» WHAT IS EXPECTED
Scan the material that follows. Copy every line containing the word "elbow".
-=-=-
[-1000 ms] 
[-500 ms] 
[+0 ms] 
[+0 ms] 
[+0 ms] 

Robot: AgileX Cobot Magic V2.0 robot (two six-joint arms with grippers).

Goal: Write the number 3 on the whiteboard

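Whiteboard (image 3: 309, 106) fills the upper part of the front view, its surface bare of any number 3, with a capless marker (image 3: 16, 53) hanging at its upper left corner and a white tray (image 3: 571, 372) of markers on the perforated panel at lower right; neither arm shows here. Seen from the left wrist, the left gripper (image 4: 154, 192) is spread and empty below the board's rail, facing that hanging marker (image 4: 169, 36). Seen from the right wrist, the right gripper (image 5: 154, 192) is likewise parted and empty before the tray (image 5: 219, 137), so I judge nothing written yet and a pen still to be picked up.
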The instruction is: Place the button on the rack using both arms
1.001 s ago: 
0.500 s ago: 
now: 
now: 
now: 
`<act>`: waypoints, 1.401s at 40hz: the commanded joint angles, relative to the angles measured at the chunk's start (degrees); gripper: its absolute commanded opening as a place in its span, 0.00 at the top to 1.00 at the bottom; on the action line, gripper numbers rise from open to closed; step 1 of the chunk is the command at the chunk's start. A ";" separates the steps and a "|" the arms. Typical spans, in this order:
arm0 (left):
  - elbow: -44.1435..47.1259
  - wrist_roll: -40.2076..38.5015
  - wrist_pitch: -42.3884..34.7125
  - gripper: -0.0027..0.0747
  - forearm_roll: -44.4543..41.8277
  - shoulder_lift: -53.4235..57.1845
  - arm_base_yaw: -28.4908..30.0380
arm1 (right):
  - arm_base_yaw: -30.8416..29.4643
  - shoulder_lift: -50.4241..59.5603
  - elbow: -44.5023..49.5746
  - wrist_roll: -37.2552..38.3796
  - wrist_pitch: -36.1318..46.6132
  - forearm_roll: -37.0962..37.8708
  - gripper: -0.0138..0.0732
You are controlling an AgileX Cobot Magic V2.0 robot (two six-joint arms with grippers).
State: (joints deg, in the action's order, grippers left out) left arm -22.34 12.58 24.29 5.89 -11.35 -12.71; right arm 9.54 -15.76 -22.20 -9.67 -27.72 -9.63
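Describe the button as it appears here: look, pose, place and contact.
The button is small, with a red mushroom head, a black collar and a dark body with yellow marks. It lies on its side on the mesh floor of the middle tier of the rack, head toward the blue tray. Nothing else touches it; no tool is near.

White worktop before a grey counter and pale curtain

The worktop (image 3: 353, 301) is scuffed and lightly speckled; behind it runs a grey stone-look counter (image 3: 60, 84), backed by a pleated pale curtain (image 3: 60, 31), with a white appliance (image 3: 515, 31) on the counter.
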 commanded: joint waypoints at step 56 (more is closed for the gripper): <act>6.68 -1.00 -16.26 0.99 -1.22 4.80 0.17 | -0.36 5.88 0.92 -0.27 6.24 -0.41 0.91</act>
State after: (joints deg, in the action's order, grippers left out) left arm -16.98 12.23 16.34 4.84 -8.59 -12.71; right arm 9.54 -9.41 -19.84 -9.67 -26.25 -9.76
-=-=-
» YOUR SOLUTION
  - elbow: -44.1435..47.1259
  - elbow: -44.5023..49.5746

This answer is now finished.